A Deep Dive into the P2P Layer of the Dencun Hardfork

A Deep Dive into the P2P Layer of the Dencun Hardfork

14 Jun 2024
Authors: Mikel Cortes, Guillaume Michel

Introduction #

The networking layer is the core component of any distributed blockchain or peer-to-peer (p2p) network. It is the base and the channel of any interaction across participating nodes that makes the higher-level application protocols work. Ethereum is no different in this case.

Since its early beginnings in 2015, the Ethereum network has seen multiple upgrades on its multiple components, “The Merge” being perhaps, one of the most significant achievements. The transition process did not only target the update of the consensus to a permission-less PoS, but also meant the aggregation of a totally new parallel networking layer for the Beacon Chain.

Once both chains were “merged” into a single one, the network still relied on two different layers of communication: The Execution Layer (EL) maintains the previously existing set of protocols and handshakes to propagate users’ interaction with the chain, while the Consensus Layer (CL) relies on a new set of networking protocols to propagate validators’ duties that help to achieve consensus:

  • Peer discovery over the Discovery 5 Distributed Hash Table (DHT): discv5
  • Host and RPC calls exchanges through libp2p
  • Message propagation over libp2p’s gossipsub protocol.

All these components primarily ensure that nodes can synchronously make decisions based on consensus. Thus enabling the whole application concept of a blockchain.

Motivation of the studies #

Most of the hard forks apply one or many significant changes in the Ethereum protocol, but it’s not only the protocol itself that is affected by these significant upgrades.

However, hard forks always represent stressing moments for the network (and the community), because:

  • Despite the fact that the proposed changes and the fork transitions are always tested in testnets, these networks don’t always have the same conditions as the mainnet chain (node count, sudden spikes of user interactions, etc). Thus, the success of the upgrade is never guaranteed.
  • The epoch or slot of the transition means stressing moments for the participant nodes. There are some epochs where the two fork-versions coexist, as there are always nodes that didn’t upgrade their version and end up on forks from the previous fork_version (they can’t keep up with the new additions) or nodes that simply stayed behind following the chain.
  • The changes mostly add some degree of workload to the networking protocols. The changes almost always imply modifications or the addition of RPC calls or messages to distribute over the network, which can increase resource utilization (CPU on processing messages, bandwidth on sending them, etc).

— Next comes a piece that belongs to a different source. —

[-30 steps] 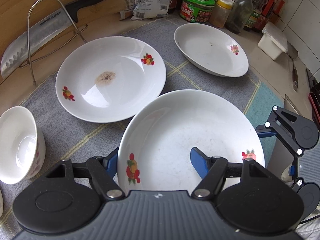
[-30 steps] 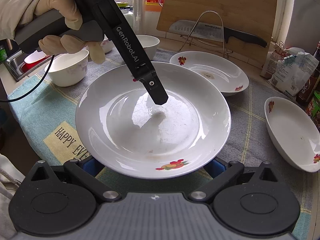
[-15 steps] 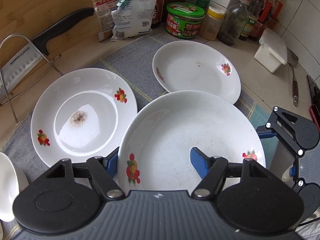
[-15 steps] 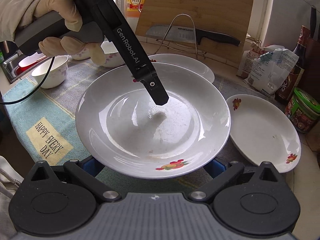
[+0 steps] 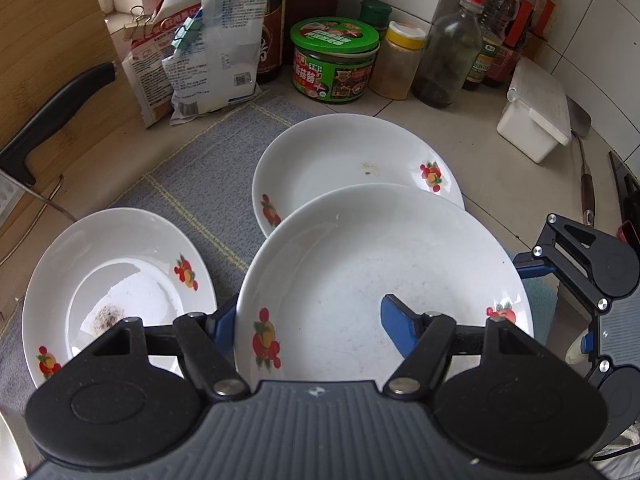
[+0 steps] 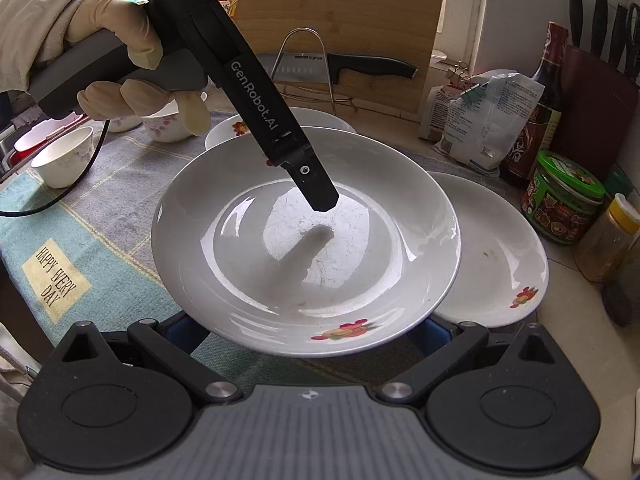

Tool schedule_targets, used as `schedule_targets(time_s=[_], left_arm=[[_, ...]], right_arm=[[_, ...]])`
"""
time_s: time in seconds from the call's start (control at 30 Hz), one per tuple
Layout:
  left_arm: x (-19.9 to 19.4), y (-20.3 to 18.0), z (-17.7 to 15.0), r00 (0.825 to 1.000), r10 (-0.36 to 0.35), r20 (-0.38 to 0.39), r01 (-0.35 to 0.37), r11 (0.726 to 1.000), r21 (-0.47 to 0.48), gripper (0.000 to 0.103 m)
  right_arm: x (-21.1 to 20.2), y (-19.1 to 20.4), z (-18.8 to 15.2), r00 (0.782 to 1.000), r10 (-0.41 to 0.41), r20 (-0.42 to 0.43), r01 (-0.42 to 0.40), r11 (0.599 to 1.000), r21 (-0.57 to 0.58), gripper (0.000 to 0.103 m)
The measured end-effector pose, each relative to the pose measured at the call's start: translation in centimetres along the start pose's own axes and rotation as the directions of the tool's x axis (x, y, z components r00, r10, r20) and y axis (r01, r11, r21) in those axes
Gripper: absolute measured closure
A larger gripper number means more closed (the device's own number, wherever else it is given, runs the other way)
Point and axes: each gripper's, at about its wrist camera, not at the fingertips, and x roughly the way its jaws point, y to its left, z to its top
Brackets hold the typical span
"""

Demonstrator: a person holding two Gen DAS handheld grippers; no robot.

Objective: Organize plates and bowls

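While the left wrist view hides them, bowls (image 6: 66, 156) appear rightward.

The held plate (image 6: 304, 240) is glossy white glazed ceramic, faintly scuffed at its centre. The woven cloth mat (image 5: 192, 184) below looks matt and coarse. At the upper left of the left wrist view stands smooth wooden board (image 5: 48, 40); crinkled plastic packets (image 5: 216, 48) shine beside it.
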Motion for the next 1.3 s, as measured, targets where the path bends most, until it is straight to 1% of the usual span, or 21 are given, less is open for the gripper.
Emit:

The Cancun-Deneb hard fork wasn’t different in that regard. The upgrade implemented the first simple but straightforward “data-sharding” implementation proposed by Proto-Danksharding. This represents the first approach of the network to implement the bigger and more ambitious Danksharding (still WIP).

Proto-Danksharding introduced the concept of blob_transactions on the EL, which comes along with the aggregation of six new gossipsub topics (blob_sidecar subnets) on the CL.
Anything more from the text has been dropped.